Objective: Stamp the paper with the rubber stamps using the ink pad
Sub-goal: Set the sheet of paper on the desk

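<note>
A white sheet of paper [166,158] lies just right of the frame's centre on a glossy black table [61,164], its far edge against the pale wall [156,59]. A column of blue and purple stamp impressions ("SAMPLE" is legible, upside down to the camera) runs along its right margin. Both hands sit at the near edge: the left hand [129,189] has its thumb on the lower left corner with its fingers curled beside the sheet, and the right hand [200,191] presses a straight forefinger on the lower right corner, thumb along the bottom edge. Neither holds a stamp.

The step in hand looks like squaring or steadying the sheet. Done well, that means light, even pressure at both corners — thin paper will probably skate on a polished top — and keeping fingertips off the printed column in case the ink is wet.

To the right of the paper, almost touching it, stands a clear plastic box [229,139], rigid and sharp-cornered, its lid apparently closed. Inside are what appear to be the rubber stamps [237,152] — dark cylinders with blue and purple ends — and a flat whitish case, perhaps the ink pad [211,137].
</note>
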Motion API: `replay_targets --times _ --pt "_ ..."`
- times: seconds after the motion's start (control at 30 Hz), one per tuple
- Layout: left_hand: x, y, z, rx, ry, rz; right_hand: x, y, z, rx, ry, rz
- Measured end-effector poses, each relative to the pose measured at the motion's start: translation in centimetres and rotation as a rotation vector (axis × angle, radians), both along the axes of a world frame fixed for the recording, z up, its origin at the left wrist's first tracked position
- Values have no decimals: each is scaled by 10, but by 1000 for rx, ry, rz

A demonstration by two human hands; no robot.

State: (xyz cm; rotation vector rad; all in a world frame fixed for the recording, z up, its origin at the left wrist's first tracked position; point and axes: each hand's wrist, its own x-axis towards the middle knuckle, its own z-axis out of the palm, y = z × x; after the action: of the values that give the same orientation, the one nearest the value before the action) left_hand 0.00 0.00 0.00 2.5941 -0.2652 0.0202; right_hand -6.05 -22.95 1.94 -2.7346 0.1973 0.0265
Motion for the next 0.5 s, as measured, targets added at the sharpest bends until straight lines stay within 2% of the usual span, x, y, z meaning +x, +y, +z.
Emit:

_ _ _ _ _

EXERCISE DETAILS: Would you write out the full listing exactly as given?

SOLUTION FOR THIS EXERCISE:
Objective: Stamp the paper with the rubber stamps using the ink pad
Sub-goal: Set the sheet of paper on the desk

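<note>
A white sheet of paper [166,158] lies just right of the frame's centre on a glossy black table [61,164], its far edge against the pale wall [156,59]. A column of blue and purple stamp impressions ("SAMPLE" is legible, upside down to the camera) runs along its right margin. Both hands sit at the near edge: the left hand [129,189] has its thumb on the lower left corner with its fingers curled beside the sheet, and the right hand [200,191] presses a straight forefinger on the lower right corner, thumb along the bottom edge. Neither holds a stamp.

The step in hand looks like squaring or steadying the sheet. Done well, that means light, even pressure at both corners — thin paper will probably skate on a polished top — and keeping fingertips off the printed column in case the ink is wet.

To the right of the paper, almost touching it, stands a clear plastic box [229,139], rigid and sharp-cornered, its lid apparently closed. Inside are what appear to be the rubber stamps [237,152] — dark cylinders with blue and purple ends — and a flat whitish case, perhaps the ink pad [211,137].
</note>
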Motion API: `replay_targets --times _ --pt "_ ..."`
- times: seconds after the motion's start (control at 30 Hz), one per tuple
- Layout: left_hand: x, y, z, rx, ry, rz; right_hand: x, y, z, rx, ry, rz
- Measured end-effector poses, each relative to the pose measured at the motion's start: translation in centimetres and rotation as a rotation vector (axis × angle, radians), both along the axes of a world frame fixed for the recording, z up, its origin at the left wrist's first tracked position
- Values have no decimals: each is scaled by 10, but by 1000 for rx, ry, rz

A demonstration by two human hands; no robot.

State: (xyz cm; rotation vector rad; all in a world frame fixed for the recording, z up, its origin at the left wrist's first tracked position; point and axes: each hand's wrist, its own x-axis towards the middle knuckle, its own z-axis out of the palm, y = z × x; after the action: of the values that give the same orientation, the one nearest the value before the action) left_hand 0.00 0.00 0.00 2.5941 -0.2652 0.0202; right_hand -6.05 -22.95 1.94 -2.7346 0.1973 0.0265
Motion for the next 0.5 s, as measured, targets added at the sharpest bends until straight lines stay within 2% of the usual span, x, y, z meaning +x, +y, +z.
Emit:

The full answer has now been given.